As we can see from the figure, 2/4 of the placebos retested below the y=x line (same performance at baseline and day 90) and 2/4 rested above. Of note, the 2 that
worsened started with lower baselines than the 2 who improved. So the theory that the only reason the 4 responders came from FX-322 is "low starting baselines" is at least somewhat tenuous since the placebo improvers started with higher scores.
In summary, 4/6 FX-322 eligible ears saw clinical significance and 2-sided statistical significance (at alpha=.05 significance level) per Thornton and Raffin. For placebo ears, this became 0/4.
More Technical
Without any derivations, what is a 2-sided 95% confidence interval and what does it mean here? Why is a 2-sided more conservative than a 1-sided confidence interval?
In layman's terms, a 95% confidence interval for an unknown population parameter (in this case the parameter is re-test percentage score) is an interval of the form (L,U), where L is the lower bound and U is the upper bound, such that if the experiment was repeated indefinitely, 95% of the time,
if it really was the same experiment (i.e. no drugs, same testing conditions, etc.), the re-rest score would land in that interval. Essentially, "statistical significance" means that the re-rest score landed outside that interval, which means that although there's a chance it happened at random, there's statistical reason to believe that the experiments really were different (i.e. the drug did something).

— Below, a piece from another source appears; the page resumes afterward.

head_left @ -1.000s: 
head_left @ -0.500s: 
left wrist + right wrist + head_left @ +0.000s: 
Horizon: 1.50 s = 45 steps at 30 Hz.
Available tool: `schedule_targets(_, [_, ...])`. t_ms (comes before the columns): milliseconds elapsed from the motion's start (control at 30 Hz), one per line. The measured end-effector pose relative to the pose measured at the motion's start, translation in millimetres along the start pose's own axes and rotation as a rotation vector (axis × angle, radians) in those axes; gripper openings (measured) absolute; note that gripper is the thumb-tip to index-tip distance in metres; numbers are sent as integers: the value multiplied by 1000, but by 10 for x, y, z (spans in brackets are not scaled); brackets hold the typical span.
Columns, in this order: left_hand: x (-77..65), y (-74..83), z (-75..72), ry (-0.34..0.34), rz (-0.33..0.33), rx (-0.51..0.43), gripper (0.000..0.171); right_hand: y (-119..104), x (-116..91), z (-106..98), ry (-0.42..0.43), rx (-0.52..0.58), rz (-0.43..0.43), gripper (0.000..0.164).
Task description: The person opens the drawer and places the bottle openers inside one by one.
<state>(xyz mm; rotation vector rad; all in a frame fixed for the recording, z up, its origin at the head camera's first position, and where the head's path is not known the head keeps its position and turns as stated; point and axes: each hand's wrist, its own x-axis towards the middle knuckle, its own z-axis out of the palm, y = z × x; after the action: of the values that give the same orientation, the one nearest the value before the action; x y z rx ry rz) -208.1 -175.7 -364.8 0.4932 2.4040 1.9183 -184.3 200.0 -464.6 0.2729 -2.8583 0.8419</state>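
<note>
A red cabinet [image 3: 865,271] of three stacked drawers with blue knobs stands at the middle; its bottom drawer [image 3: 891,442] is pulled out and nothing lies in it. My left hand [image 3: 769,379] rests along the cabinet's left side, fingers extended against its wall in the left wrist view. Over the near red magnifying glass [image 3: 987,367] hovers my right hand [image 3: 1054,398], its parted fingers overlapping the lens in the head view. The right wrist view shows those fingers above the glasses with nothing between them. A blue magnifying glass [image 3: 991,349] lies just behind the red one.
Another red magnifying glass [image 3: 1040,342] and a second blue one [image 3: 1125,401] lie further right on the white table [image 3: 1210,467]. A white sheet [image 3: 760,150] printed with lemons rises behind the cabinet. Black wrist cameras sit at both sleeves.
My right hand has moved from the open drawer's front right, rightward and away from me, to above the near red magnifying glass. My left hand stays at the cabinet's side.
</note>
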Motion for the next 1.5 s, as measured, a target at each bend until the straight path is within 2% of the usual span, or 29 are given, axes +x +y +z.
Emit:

Okay, so what's with this 2-sided vs 1-sided business? Note that in the Figure A, the dotted lines above and below the dashed line represent the L and U of what I described in the paragraph above. This is 2-sided because one can fall outside of the confidence from
above or
below.
A 2-sided test is more conservative because it assumes that
worsening is possible. In other words, to clear the upper mark, U (obviously the goal is to see noteworthy improvements) requires more evidence. On the other hand, a 1-sided test would be only looking for improvement. In this case, in Figure A, the lower dotted curve (L) would be gone and the upper dotted curve (U) would be shifted down. In other words, it would be easier for the participants to clear the line, indicating statistical significance.
Anyways, this is what they mean when they show the 4 FX-322 ears above the dotted line.
Some natural thoughts may come to mind. We can say someone saw statistically significant improvement or that they didn't. But what's actually the case? Obviously, data is random and there's no way of knowing their true word score due to limitations in sample size. Hence, we could be right or wrong.
Being wrong in the "false positive" sense is called a type I error. This is worse because it's saying someone improved when they didn't. Imagine approving an ineffective or even unsafe drug. Big problems.
A "false negative" is called a type II error. This is when we say the null hypothesis could be true (i.e. no improvement) when actual improvement did occur. Though still undesirable, this error is preferred. Both errors are possible in any study and it has nothing at all to do with incompetence. It's kind of the point of statistical inference.
I won't get into it, but there's all kind of analysis on sample size, what's called "statistical power", and setting up the experiment to control Type I and Type II errors. Perhaps unsurprisingly, they are inversely related because they are opposite ideas. If one lowers the significance level, they make it harder to prove efficacy, but reduce Type I errors. This raises the chances of a Type II error.
To understand this, think of an extreme example. Say they were 99.9% confidence intervals (alpha=.001, very small). It would be
very hard to prove statistical significance and we would essentially never reject the null hypothesis. The whole process is a balancing act. They want the drug approved, have a vision going in as to what the results would be, but have to test as if they don't know and that even a worsening could occur.
Much More Technical
What is it that Thornton and Raffin do to come up with the 95% WR confidence intervals for test-retest?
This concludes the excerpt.